Sumit made a point of saying that Liqid is a software company. Liqid software runs on switch hardware (currently Mellanox Ethernet/InfiniBand switches) or their PCIe switches.

But given their solution can require HBAs, JBoGs and potentially PCIe switches there’s at least some hardware involved. But for Ethernet and InfiniBand their software runs in the Mellanox switch gear. Liqid control software has a CLI, GUI and supports an API.

Liqid supports any style of GPU (NVIDIA, AMD or ?). And as far as they were concerned, anything that could be plugged into a PCIe bus was fair game to be disaggregated and become composable.

Solutions using Liqid

Their solution is available from a number of vendors. And at last week’s, DTW 2019 Liqid announced a new OEM partnership with Dell EMC. So now, you can purchase composable infrastructure, directly from Dell. Liqid’s route to market is through their partner ecosystem and Dell EMC is only the latest.

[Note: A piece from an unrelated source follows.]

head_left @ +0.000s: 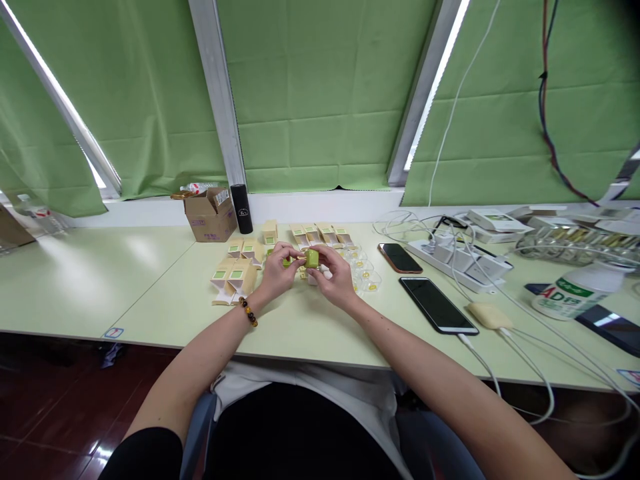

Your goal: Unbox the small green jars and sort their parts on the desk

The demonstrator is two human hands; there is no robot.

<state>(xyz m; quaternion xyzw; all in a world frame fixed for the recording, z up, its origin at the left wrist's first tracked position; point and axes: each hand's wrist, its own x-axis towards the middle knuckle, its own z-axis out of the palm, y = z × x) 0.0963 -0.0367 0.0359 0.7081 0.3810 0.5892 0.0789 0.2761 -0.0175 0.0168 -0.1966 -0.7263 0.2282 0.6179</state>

Sumit mentioned a number of packaged solutions and one that sticks in my mind was a an AI appliance pod solution (sold by Dell), that uses Liqid to compose an training data ingestion environment at one time, a data cleaning/engineering environment at another time, a AI deep learning/model training environment at another time, and then an scaleable inferencing engine after that. Something that can conceivably do it all, an almost all in one AI appliance.

Sumit said that these types of solutions would be delivered in 1/4, 1/2, or full racks and with multi-fabric could span racks of data center infrastructure. The customer ultimately gets to configure these systems with whatever hardware they want to deploy, JBoGs, JBoFs, JBoFPGAs, JBoAIengines, etc.

The podcast runs ~42 minutes. Sumit was very knowledgeable data center infrastructure and how composability could solve many of the problems of today. Some composability use cases he mentioned could apply to just about any data center. Ray and Sumit had a good conversation about the technology. Both Greg and I felt Liqid’s technology represented the next step in data center infrastructure evolution. Listen to the podcast to learn more.

Sumit Perl, CEO & Co-founder, Liqid, Inc.

Sumit Puri is CEO and Co-founder at Liqid. An industry veteran with over 20 years of experience, Sumit has been focused on defining the technology roadmaps for key industry leaders including Avago, SandForce, LSI, and Toshiba.

Sumit has a long history with bringing successful products to market with numerous teams and large-scale organizations.